Per battere la malattia gli oncologi dell’Aiom, i ginecologi della Sigo e gli esperti della Siog hanno raccolto in un documento le migliori strategie d’azione. Un piano che fissa le competenze all’interno del team d’intervento, con l’obiettivo di garantire un’azione rapida. La probabilità di vincere il tumore, quando è allo stadio iniziale, raggiunge il 90%
Strategie comuni e condivise per lanciare l’attacco al cancro dell’ovaio. Tumore che ogni anno in Italia fa registrare 5 mila nuovi casi e 8 diagnosi su 10 arrivano quando la neoplasia è ormai in fase avanzata. Per battere la malattia gli oncologi dell’Aiom, i ginecologi della Sigo e gli esperti della Siog hanno unito le forze in un documento operativo, presentato a Milano, sulle migliori strategie d’azione. Un piano che fissa le competenze all’interno del team d’intervento, con l’obiettivo di garantire un’azione rapida se gli specialisti lavorano fianco a fianco in strutture riconosciute. Perché la probabilità di vincere il tumore, quando è allo stadio iniziale, raggiunge il 90%. “In Italia siamo all’avanguardia nella gestione di queste pazienti, ma registriamo una scarsa comunicazione fra ginecologo e oncologo e le altre figure chiave coinvolte. E non abbiamo percorsi condivisi, al contrario di quanto accade per altri tumori, come quello della mammella”, affermano i presidenti della Società di ginecologia e ostetricia (Sigo), Nicola Surico, e dell’Associazione di oncologia medica (Aiom), Stefano Cascinu, in occasione della Giornata mondiale contro il cancro.

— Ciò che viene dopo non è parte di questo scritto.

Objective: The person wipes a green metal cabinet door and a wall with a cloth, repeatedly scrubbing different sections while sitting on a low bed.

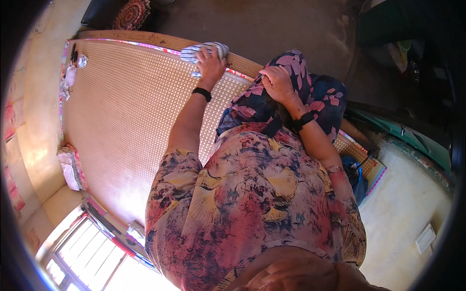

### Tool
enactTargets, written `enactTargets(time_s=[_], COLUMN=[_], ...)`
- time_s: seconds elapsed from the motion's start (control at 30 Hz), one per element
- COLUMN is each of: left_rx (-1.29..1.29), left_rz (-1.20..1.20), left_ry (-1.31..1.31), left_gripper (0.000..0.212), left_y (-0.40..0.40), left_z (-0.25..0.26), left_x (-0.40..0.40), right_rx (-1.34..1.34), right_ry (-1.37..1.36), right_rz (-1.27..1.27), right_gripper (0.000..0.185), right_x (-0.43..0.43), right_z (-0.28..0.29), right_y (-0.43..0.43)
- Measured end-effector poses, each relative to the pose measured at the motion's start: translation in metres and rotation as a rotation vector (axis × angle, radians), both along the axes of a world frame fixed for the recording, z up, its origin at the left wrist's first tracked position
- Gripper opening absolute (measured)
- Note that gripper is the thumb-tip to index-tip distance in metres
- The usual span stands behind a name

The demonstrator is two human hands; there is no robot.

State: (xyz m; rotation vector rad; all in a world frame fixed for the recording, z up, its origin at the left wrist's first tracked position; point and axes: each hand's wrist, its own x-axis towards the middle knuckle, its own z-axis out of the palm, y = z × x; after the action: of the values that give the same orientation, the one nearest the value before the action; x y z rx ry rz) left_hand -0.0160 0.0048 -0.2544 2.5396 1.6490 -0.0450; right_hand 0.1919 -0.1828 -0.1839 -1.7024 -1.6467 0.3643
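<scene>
My left hand (211, 67) rests with its fingers spread on a striped cloth bundle (189, 54) at the wooden edge of a bed-like platform. Whether the fingers grip the cloth cannot be told. A small silvery item (196, 74) lies beside that wrist on the woven mat (145, 98). My right hand (278, 83) lies on my raised knee, over dark trousers with a pink leaf print (293, 60). Its fingers are bent, and their inner side is hidden. Both wrists wear black bands.
Small items and crumpled wrappers (70, 74) lie along the mat's far left edge. A folded cloth (69, 167) sits by the wall. A barred window (98, 254) is at the lower left. A blue bag (358, 182) stands behind my right arm. Dark floor (255, 29) stretches beyond the wooden edge.
</scene>
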Motion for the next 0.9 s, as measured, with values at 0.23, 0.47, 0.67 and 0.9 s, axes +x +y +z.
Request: enactTargets(time_s=[0.23,0.47,0.67,0.9], left_rx=[-0.147,-0.093,-0.051,0.041], left_rz=[-0.514,-0.375,-0.034,0.255], left_ry=[-0.322,-0.270,-0.223,-0.162], left_gripper=[0.057,0.058,0.060,0.064], left_y=[-0.087,-0.096,-0.048,0.033], left_z=[0.006,0.026,0.013,0.011], left_x=[0.039,0.042,0.029,-0.036], right_rx=[0.010,0.009,-0.016,-0.025], right_ry=[-0.011,-0.025,-0.028,-0.063], right_rz=[0.007,0.019,0.032,0.031], right_gripper=[0.018,0.017,0.017,0.016], right_x=[0.000,0.003,0.005,0.007], right_z=[0.001,0.002,0.008,0.013], right_y=[-0.002,-0.005,-0.004,0.000])
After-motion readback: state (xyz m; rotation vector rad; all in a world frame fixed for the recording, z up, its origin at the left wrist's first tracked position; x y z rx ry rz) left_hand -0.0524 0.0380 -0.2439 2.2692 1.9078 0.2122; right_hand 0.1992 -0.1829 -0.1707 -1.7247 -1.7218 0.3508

Il ‘target’ degli specialisti è “favorire la creazione di veri e propri team collegiali, un numero minimo di interventi per essere indicati come centri di riferimento e – osservano – la collaborazione fra le diverse strutture, per garantire la migliore assistenza alle donne italiane colpite dal tumore all’ovaio”. E’ la prima volta che le società scientifiche – oltre ad Aiom e Sigo c’è anche la Società di oncologia ginecologica (Siog) – decidono di mettersi insieme. “Abbiamo definito, sul modello delle ‘breast unit’ per il cancro alla mammella, una serie di indicatori per i centri di riferimento sulla neoplasia dell’ovaio – spiega Paolo Scollo, presidente Siog – deve essere sempre presente, ad esempio, un’equipe multidisciplinare dedicata, con professionisti che lavorano fianco a fianco in perfetta integrazione”.

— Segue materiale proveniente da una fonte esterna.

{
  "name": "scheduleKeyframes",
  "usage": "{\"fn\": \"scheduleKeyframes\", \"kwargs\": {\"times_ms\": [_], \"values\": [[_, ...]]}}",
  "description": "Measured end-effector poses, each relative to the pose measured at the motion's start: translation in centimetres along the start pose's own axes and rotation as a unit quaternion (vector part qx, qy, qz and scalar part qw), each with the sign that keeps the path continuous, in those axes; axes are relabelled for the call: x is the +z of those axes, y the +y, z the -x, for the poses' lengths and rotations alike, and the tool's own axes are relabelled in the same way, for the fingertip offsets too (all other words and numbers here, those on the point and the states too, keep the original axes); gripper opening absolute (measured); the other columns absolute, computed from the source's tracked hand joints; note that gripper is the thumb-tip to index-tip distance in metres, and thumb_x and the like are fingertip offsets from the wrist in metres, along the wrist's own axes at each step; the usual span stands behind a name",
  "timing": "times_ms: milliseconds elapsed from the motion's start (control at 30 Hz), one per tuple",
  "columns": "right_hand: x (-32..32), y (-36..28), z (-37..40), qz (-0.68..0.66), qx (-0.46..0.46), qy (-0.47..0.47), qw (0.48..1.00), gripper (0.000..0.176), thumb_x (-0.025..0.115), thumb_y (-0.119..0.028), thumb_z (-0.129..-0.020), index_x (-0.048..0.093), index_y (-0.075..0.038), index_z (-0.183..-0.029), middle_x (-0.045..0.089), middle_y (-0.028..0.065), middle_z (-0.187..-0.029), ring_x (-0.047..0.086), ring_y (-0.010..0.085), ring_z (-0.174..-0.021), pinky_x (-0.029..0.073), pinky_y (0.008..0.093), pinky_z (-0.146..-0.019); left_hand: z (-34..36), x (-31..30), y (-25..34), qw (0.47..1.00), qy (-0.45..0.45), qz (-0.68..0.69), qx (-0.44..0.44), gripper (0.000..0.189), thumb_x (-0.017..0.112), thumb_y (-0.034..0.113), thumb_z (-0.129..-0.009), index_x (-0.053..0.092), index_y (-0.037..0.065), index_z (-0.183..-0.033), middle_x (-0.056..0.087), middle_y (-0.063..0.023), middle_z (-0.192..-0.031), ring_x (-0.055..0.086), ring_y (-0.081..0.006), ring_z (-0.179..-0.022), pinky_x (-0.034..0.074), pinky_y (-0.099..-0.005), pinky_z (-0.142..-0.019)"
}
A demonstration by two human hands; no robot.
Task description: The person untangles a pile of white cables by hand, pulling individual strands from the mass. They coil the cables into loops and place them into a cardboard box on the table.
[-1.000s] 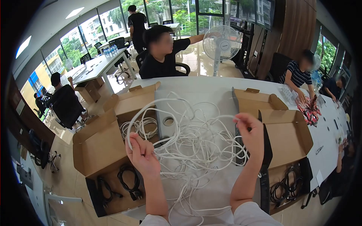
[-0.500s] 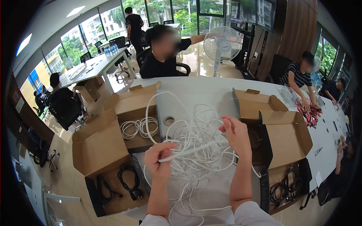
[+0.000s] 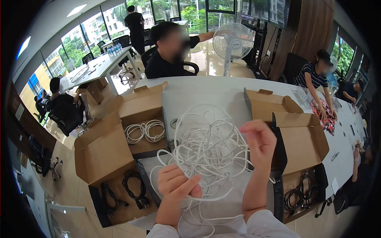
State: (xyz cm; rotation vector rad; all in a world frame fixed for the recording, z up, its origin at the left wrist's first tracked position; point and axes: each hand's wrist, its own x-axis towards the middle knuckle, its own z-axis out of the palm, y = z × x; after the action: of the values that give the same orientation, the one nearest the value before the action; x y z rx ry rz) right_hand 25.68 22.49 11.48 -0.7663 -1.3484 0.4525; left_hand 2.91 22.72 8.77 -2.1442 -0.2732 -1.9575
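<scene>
A tangled heap of thin white cable (image 3: 210,146) lies on the white table in front of me. My left hand (image 3: 178,182) is closed on a strand of white cable at the heap's near left side, and a wide loop sweeps right from its fingers. At the heap's right edge, my right hand (image 3: 260,142) is raised with its fingers curled in. Loops pass close to those fingertips, but what they hold, if anything, is hidden. More loose strands trail toward me below my left hand.
Left, an open cardboard box (image 3: 143,148) holds coiled white cables; a nearer box (image 3: 119,212) holds black power cords. On the right, another open box (image 3: 303,218) contains black cables, with one more behind. Across the table sits a person (image 3: 166,55) near a white fan (image 3: 233,41).
My left hand has moved slightly right and down, with the cable now bowed into a wide loop. My right hand has shifted right, its fingers more curled. The camera view has tilted slightly.
</scene>
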Motion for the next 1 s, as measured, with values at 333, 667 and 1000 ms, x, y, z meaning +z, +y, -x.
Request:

Secondo Scollo è centrale anche il problema della comunicazione, come ha rilevato un recente sondaggio: “Ben il 63% degli oncologi e il 32% dei ginecologi ritengono che il livello di cooperazione non sia sufficiente. Per l’86% di loro, una collaborazione continua è determinante per definire percorsi guidati e codificati uniformemente in tutta la Penisola. Non possiamo perdere altro tempo – aggiunge Scollo – soprattutto ora che dopo quindici anni disponiamo di nuove terapie, purtroppo ancora in attesa di approvazione nel nostro Paese”. Il documento tecnico fissa competenze ben precise all’interno dei team di intervento. Oltre a una serie di indicatori che le unità operative di riferimento sul territorio dovranno rispettare, considerando sia il carico di lavoro annuale che la multidisciplinarietà. Ad esempio, ogni chirurgo ginecologo-oncologo dovrà trattare almeno dieci casi di carcinoma ovarico all’anno e non potranno passare più di 14 giorni dalla prima visita della paziente all’intervento. “Il documento ufficiale è già stato consegnato alle istituzioni sanitarie del Paese, anche se – aggiungono i tre esperti – già noi lo diffonderemo ai nostri soci perché possa diventare operativo a tutti gli effetti”. Il cancro dell’ovaio rappresenta il 3% del totale delle neoplasie femminili, il decimo più diffuso tra le donne, ma rientra tra le prime 5 cause di morte per tumore nella fascia di età tra i 50 e i 69 anni. A causa proprio della sintomatologia tardiva e senza segni specifici, circa 4 pazienti su 5 presentano alla diagnosi una malattia in fase molto avanzata (III – IV stadio). Questo condiziona negativamente la prognosi della patologia, per sua natura già aggressiva. Solo il 41% delle donne colpite da un tumore dell’ovaio nella prima metà degli anni 2000 risulta ancora in vita a 5 anni dalla diagnosi (72% a 1 anno e 50% a 3 anni). “Grazie al nostro lavoro riusciremo nel tempo ad agire in maniera sempre più efficace – concludono Surico, Cascinu e Scollo – sia dal punto di vista clinico-terapeutico, che dell’assistenza sul territorio”.